Sloppy Procedures, Hidden Problems And Misteps Open The Door To Data Thieves

"If you don't need it, don't store it." That's rule no. 1 when it comes to corporate data security, according to computer forensics expert A. Bryan Sartin.

Rule no. 2? Most victims have two things in common: The company was storing data it should not have been storing in the first place; and the data that fell into the wrong hands was data it didn't know it had.

And if there had to be a Rule no. 3, it would be this: Most victims of a data breach are unwitting enablers of that crime.

Don't think that could possibly be your company, or your IT department? Think again.
As a managing principal and vice president of investigative response at
Cybertrust, a global information security specialist that helps customers secure data, protect identities, and demonstrate ongoing compliance, Sartin has led many high-profile data compromise investigations in the Americas, Europe, and Asia-Pacific. It's impossible to come away from a conversation with him about the prevalence of data breaches without being amazed at just how easy it is to leave the keys in the door, if not the door wide open, when it comes to data security. Not to mention how commonplace such mistakes are.

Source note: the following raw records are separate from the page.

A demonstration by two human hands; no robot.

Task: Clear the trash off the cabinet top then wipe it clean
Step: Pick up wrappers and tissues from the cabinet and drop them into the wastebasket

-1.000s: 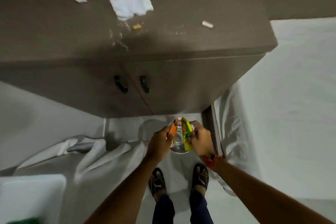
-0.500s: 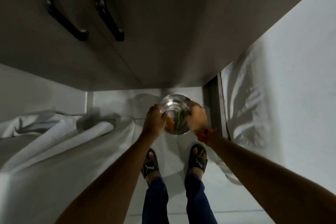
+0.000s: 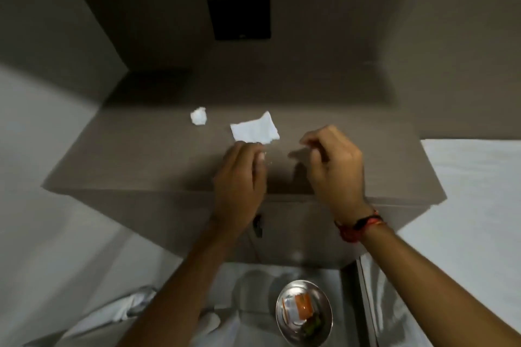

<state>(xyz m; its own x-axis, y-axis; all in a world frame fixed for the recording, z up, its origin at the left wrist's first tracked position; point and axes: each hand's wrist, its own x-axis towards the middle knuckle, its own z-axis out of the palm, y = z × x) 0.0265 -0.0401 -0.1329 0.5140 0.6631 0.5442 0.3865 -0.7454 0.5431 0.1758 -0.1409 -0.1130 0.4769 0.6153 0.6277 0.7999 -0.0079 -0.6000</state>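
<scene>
On the brown cabinet top [image 3: 146,155] lie a crumpled white tissue ball [image 3: 198,116] and a flat white tissue [image 3: 255,129]. My left hand [image 3: 239,175] rests fingers-down just in front of the flat tissue, its fingertips curled on the surface; whatever is under them is hidden. My right hand [image 3: 332,166] hovers to the right of the tissue with thumb and fingers pinched together, and I cannot see whether it holds anything. On the floor below stands a steel bin [image 3: 324,327] with orange and green wrappers inside.
White sheets lie on both sides of the cabinet, at the right [image 3: 465,191] and rumpled at the lower left [image 3: 127,310]. A dark square panel [image 3: 239,18] sits on the wall behind. A dark door handle [image 3: 258,224] shows on the cabinet front.
Both hands have left the steel bin, where the wrappers now lie, and come up over the cabinet top. The view has lifted from the floor to the cabinet top.
</scene>
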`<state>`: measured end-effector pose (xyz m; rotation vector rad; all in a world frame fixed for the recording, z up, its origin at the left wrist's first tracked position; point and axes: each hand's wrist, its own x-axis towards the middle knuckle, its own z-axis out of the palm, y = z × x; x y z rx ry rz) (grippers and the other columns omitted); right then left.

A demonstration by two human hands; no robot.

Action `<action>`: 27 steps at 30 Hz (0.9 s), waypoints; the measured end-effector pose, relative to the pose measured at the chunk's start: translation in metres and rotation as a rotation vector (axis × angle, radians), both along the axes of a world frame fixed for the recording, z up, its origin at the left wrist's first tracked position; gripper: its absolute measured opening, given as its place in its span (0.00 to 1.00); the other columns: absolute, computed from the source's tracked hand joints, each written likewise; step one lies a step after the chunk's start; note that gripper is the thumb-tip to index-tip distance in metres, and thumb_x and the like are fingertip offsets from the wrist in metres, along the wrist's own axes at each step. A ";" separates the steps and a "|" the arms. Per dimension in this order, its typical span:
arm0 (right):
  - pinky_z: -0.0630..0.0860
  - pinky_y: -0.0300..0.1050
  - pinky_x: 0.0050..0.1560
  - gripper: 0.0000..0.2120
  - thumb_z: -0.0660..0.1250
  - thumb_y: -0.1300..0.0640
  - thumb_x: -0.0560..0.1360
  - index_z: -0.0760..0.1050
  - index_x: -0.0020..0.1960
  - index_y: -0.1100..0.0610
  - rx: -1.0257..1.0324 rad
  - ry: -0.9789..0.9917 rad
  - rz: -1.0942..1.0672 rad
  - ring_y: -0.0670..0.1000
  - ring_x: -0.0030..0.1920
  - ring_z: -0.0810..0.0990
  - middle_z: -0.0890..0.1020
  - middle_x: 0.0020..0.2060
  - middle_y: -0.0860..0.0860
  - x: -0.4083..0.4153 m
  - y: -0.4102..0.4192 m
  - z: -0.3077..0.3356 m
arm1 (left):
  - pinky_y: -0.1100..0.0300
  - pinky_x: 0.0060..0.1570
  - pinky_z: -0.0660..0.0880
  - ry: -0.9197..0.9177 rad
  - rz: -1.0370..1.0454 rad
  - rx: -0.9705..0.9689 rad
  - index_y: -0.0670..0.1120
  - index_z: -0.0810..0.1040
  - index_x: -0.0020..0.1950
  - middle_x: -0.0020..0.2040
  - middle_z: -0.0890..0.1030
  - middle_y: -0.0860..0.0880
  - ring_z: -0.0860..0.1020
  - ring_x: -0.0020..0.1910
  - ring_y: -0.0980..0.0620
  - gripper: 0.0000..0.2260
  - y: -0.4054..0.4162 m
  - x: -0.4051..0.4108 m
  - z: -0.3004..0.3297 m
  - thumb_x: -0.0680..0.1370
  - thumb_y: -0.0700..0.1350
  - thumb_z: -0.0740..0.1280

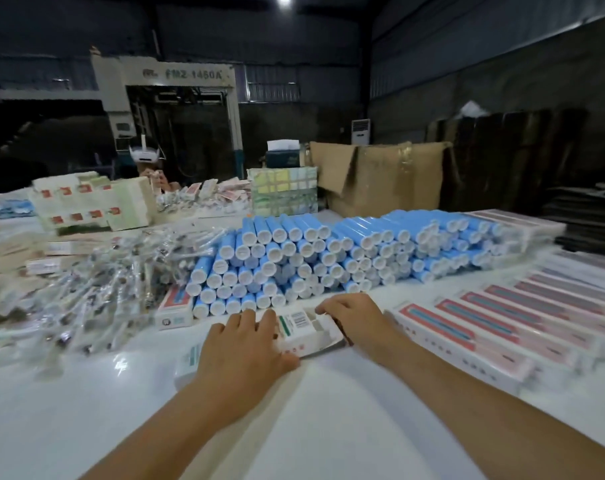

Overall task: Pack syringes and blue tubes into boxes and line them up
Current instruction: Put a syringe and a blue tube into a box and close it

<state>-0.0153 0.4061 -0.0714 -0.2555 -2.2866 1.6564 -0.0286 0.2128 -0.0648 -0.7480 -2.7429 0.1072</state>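
Head view shows our two bare hands working on one white box [303, 329] that lies flat on the white table [329, 427], just in front of the stack of blue tubes [329, 251]. Our left hand [240, 348] lies over the box's near-left part, fingers curled across the top beside the barcode and thumb tucked against the near edge, so we hold it. Our right hand [354, 318] is at the box's far-right end, fingertips bent onto the open end flap; we cannot tell whether they pinch the flap or only press it. Blue tubes are piled on their sides with white caps facing us, in a long bank across the table's middle. Left of them lies a loose heap of syringes [103, 289] in clear wrappers. One more small box [175, 306] rests between that heap and the tubes. On our right, packed boxes [495, 327] lie side by side in a row, touching one another. Farther back stand a brown carton [380, 178] and another person [148, 164] behind stacked packs
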 end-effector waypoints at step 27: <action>0.71 0.50 0.43 0.06 0.57 0.63 0.76 0.70 0.51 0.58 1.509 -0.240 0.009 0.56 0.43 0.71 0.71 0.43 0.55 -0.196 -0.125 0.143 | 0.39 0.60 0.60 -0.140 -0.103 0.027 0.42 0.58 0.71 0.67 0.67 0.42 0.65 0.62 0.39 0.28 -0.008 -0.002 -0.003 0.80 0.60 0.55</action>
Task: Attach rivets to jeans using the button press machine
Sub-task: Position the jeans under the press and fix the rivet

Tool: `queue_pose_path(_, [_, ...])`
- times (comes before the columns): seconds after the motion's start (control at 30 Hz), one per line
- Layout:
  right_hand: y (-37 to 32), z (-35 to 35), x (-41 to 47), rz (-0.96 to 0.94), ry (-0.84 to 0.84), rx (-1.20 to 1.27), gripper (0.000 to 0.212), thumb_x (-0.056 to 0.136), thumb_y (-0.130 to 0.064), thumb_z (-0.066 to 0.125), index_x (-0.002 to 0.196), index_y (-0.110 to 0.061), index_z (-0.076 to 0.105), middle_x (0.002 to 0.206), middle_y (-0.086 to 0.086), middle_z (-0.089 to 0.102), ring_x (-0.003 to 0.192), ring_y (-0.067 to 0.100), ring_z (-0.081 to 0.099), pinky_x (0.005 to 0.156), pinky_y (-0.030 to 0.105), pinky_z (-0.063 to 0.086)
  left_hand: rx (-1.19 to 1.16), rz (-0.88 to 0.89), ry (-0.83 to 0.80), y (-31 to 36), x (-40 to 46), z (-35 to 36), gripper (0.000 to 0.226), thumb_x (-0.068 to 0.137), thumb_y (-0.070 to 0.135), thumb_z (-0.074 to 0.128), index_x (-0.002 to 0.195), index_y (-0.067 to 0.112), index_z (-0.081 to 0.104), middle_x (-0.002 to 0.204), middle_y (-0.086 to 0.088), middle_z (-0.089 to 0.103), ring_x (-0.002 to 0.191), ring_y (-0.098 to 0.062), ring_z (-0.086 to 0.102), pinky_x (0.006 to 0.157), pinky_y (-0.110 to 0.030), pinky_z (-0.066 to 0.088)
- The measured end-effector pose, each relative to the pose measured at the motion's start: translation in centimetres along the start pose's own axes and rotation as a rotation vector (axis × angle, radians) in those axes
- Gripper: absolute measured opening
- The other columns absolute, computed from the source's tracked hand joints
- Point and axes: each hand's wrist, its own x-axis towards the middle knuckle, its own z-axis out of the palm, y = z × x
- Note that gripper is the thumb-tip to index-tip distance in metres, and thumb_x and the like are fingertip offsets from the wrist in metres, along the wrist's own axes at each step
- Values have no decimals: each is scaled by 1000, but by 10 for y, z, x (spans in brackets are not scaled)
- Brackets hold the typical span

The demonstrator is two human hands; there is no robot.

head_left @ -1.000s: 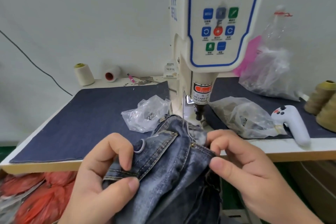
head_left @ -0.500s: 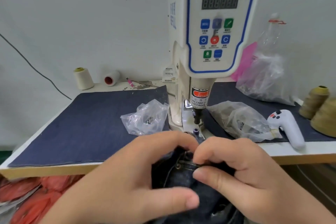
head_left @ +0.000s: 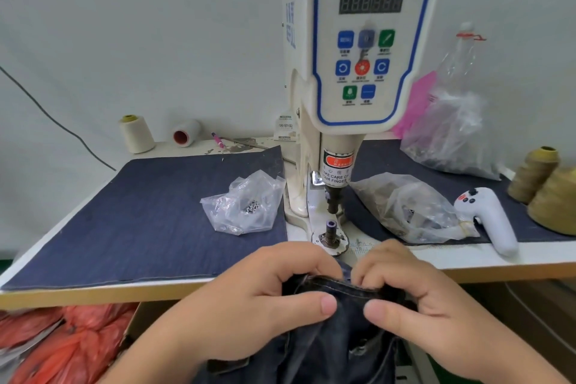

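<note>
While both hands bunch the jeans at the near edge of the surface, no rivet looks set yet; placing and pressing remain. Left hand and right hand each pinch a dark seam, fingers curled over, thumbs under. Just beyond, the press die stands bare.

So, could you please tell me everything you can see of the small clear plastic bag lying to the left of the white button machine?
The small clear plastic bag is thin, crinkled film, lying slumped and loosely open on the dark blue denim mat. A little cluster of small silvery metal pieces, probably rivets, sits inside near its middle. Its right edge comes close to the white button machine's base; whether they touch is unclear. Neither hand touches it.
</note>
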Motion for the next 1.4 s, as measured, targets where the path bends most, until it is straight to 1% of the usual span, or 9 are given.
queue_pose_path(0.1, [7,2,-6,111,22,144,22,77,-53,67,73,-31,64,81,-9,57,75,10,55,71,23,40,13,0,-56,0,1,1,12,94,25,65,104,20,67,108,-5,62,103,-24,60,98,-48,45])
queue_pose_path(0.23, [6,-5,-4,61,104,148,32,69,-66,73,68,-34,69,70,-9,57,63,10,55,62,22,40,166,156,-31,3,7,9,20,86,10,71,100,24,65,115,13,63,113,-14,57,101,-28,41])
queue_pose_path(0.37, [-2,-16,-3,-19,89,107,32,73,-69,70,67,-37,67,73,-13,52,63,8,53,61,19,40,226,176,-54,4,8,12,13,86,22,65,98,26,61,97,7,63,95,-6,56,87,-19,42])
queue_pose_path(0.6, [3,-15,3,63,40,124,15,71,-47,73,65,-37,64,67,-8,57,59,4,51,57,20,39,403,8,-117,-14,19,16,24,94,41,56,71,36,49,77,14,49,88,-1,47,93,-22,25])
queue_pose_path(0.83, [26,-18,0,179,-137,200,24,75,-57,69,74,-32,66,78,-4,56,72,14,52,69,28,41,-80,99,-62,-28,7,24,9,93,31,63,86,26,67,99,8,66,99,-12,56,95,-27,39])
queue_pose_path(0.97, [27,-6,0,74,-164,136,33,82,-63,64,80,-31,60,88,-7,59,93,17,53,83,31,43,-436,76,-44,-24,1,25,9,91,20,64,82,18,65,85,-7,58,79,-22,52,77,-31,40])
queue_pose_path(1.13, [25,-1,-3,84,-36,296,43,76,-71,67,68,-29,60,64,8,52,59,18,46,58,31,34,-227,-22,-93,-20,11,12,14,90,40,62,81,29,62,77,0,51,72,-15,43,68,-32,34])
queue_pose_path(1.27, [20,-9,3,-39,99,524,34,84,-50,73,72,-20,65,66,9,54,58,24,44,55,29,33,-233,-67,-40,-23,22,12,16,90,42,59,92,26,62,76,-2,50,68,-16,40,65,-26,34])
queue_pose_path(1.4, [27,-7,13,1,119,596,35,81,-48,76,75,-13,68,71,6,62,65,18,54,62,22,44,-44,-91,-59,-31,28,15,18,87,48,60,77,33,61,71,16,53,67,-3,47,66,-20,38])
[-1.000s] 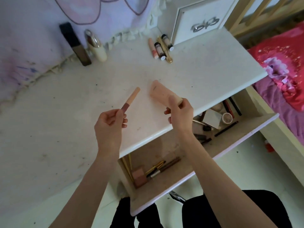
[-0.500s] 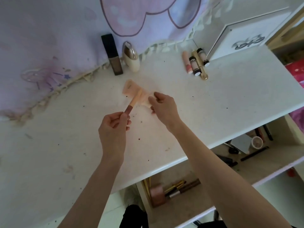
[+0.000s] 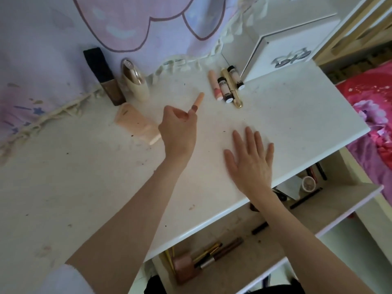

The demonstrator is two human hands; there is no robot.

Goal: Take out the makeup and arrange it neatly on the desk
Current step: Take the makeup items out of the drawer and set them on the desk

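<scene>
The peach tube [image 3: 135,122], earlier in the right hand [image 3: 251,159], now lies released far-left on the desk [image 3: 297,115]; that hand spreads flat near the edge (bare desktop beyond), while the left hand [image 3: 179,129] pinches a slim lip stick [image 3: 197,101].

Home bedroom, dressing corner. White vanity desk [image 3: 297,115] with open drawer [image 3: 318,211] of brushes and pencils below right hand [image 3: 250,160]. Bed with pink floral cover [image 3: 373,115] far right of that hand. Pastel cartoon cloth [image 3: 148,22] with tassel fringe hanging beyond left hand [image 3: 178,128]. Small white drawer box with bow handle [image 3: 292,58] beyond and right of both hands. Cosmetic tubes [image 3: 227,85] just past left hand's fingertips.
</scene>
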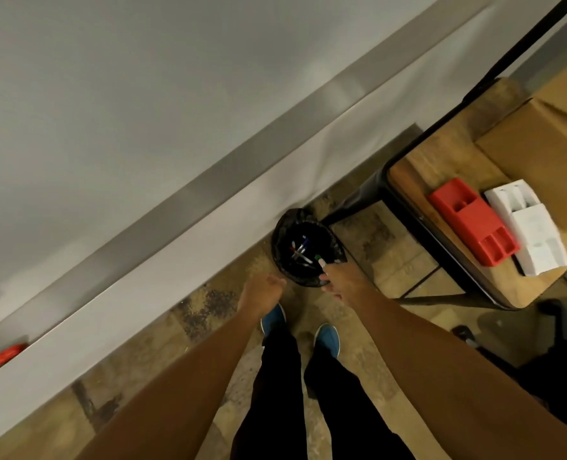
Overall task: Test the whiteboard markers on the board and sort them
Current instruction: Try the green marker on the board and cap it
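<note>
Right hand (337, 280) out over rim of black-lined waste bin (283, 230), fingers pinching green-capped marker (320, 260), tip end pointing into bin. Left hand (262, 290) beside it, near bin edge, fingers curled, nothing visibly held. Several discarded markers (300, 250) lie in bin bottom. Whiteboard (109, 94) up left; red-capped marker (2, 356) on its tray. Red organizer (471, 220) and white organizer (534, 234) touching, side by side on wooden table (441, 167). Blue shoes (327, 338) below on floor.

The bin (307, 250) mouth lies open from above, 1 table leg (358, 197) crowding its far side, the wall (189, 247) close behind; bare floor (391, 257) spreads towards the table (418, 167).
</note>
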Tool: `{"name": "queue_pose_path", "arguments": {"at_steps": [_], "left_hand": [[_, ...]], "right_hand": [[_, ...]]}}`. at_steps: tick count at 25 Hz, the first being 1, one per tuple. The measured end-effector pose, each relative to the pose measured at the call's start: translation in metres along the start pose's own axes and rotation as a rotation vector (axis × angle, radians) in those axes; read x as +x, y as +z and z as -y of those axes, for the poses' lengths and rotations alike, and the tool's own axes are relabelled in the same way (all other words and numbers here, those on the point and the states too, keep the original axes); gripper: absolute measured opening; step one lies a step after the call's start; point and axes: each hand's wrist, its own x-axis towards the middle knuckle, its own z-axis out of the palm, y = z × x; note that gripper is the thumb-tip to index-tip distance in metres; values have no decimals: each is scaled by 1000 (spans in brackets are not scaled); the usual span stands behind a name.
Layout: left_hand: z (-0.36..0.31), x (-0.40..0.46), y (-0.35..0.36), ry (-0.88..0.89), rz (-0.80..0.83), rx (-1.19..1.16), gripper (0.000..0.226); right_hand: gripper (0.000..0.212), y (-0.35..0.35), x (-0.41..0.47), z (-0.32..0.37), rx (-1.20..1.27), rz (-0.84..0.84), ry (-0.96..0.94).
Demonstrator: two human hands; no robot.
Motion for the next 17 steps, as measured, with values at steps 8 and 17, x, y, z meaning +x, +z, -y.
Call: {"name": "queue_pose_path", "arguments": {"at_steps": [8,17], "left_hand": [[19,65,29,-73,47,-31,23],[6,68,28,-29,61,-52,26]], "right_hand": [[48,25,80,10,-14,2,25],[58,31,75,24,103,38,-13]]}}
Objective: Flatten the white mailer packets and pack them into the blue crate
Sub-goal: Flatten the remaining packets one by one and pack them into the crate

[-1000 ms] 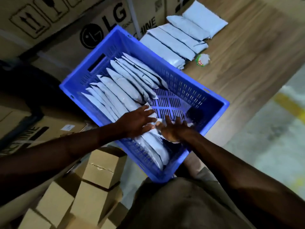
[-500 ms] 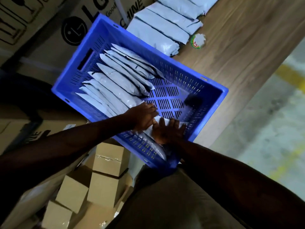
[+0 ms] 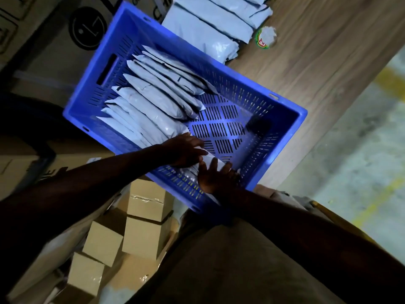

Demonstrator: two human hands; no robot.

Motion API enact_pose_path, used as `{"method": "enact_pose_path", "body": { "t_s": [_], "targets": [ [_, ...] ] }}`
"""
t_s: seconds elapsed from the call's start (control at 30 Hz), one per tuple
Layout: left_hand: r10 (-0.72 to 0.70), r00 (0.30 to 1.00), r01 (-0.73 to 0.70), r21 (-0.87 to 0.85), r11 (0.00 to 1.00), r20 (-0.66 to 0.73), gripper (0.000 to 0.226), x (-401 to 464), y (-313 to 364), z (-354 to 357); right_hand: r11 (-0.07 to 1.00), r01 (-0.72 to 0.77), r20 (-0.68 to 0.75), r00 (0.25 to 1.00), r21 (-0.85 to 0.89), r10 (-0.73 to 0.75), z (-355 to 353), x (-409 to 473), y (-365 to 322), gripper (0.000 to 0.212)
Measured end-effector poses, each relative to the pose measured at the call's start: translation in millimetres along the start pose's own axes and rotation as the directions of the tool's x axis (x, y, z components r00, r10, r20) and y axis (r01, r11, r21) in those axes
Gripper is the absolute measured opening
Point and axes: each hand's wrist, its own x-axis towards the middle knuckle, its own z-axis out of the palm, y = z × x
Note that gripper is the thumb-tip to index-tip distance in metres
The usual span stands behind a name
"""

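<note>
1. Wood-grain table (image 3: 328, 69), upper right: supports the blue crate (image 3: 282, 148) and spare white mailers (image 3: 210, 29).
2. Centre: my left hand (image 3: 184, 150) and right hand (image 3: 214, 176), fingers flat, press a white mailer packet (image 3: 211, 161) against the crate's near wall.
3. Packed packets (image 3: 153, 102) fill the crate's left side.

Your left hand (image 3: 186, 151) and right hand (image 3: 215, 177) press flat on a white packet (image 3: 211, 160) at the near corner of the blue crate (image 3: 282, 137). Filed packets (image 3: 153, 102) fill its left side; loose packets (image 3: 208, 25) lie on the desk (image 3: 317, 62) beyond it.
</note>
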Motion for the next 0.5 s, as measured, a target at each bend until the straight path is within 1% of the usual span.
{"method": "enact_pose_path", "body": {
  "t_s": [0.07,0.1,0.13,0.2,0.23,0.27,0.3,0.33,0.37,0.4,0.43,0.47,0.5],
  "targets": [
    [-0.002,1.0,0.001,-0.036,0.999,-0.027,0.046,-3.4,1.2,-2.6,0.997,-0.05,0.025,0.999,0.058,0.048,-8.6,2.1,-7.5,0.055],
    [0.0,0.999,-0.002,-0.048,0.999,-0.038,0.045,-4.3,2.6,-3.9,0.996,-0.022,0.046,0.999,0.092,0.018,-5.0,5.2,-9.6,0.056],
    [0.002,0.999,-0.004,-0.052,0.999,-0.046,0.045,-4.3,3.5,-5.2,0.995,0.005,0.034,0.999,0.104,-0.008,-3.9,7.5,-8.7,0.055],
    [-0.012,0.998,0.01,-0.051,0.999,-0.054,0.046,-2.1,3.2,-9.2,0.999,0.006,-0.069,0.998,0.05,-0.002,-21.2,11.9,-11.7,0.047],
    [-0.024,0.998,0.022,-0.033,0.999,-0.06,0.048,-1.6,2.8,-9.4,0.999,0.018,-0.071,0.997,0.041,-0.015,-31.5,12.5,-11.9,0.045],
    [-0.026,0.998,0.026,0.003,1.0,-0.065,0.049,-1.9,2.8,-8.2,0.999,0.029,-0.038,0.999,-0.022,-0.029,-37.7,11.8,-11.0,0.047],
    [-0.018,0.998,0.021,0.049,0.999,-0.06,0.048,-2.3,3.7,-6.6,0.996,0.063,0.022,0.998,-0.069,-0.062,-41.4,12.1,-11.7,0.051],
    [0.008,0.998,-0.002,0.109,0.994,-0.057,0.046,-2.1,4.7,-3.5,0.971,0.153,-0.04,0.986,-0.185,-0.163,-40.2,12.4,-8.3,0.052],
    [0.018,0.999,-0.011,0.154,0.988,-0.042,0.045,-2.2,5.5,-1.0,0.956,0.209,-0.048,0.974,-0.205,-0.223,-44.8,9.3,-10.2,0.052],
    [0.017,0.999,-0.01,0.183,0.983,-0.038,0.045,-1.2,6.5,0.0,0.959,0.216,-0.103,0.966,-0.181,-0.237,-45.4,8.1,-10.9,0.053],
    [0.0,0.999,0.008,0.188,0.982,-0.04,0.047,0.1,8.3,-0.7,0.982,0.177,-0.05,0.982,-0.064,-0.18,-43.2,7.9,-13.3,0.054],
    [-0.016,0.998,0.025,0.18,0.983,-0.055,0.049,0.3,8.9,1.2,0.987,0.157,-0.074,0.985,-0.022,-0.159,-36.8,8.3,-10.2,0.059],
    [-0.037,0.998,0.045,0.171,0.984,-0.054,0.051,-0.4,9.8,2.3,0.991,0.126,-0.079,0.989,-0.035,-0.128,-32.8,5.6,-5.8,0.064]
  ]
}}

Not that cyber intruders necessarily need the help these days. There are some pretty sophisticated individuals and gangs of cyber thieves out there, and they could be specifically targeting your company or industry, or perhaps, just the software you use.

Some criminals succeed by learning everything they can about a specific application, particularly its weaknesses. Then they look for users of that application, and then they go to work, moving from company to company, harvesting information and selling it. It's not hard to find potential victims - most vendor web sites conveniently list their top customers. Sometimes, those lists are actually a "who's who of who got hacked into," Sartin says.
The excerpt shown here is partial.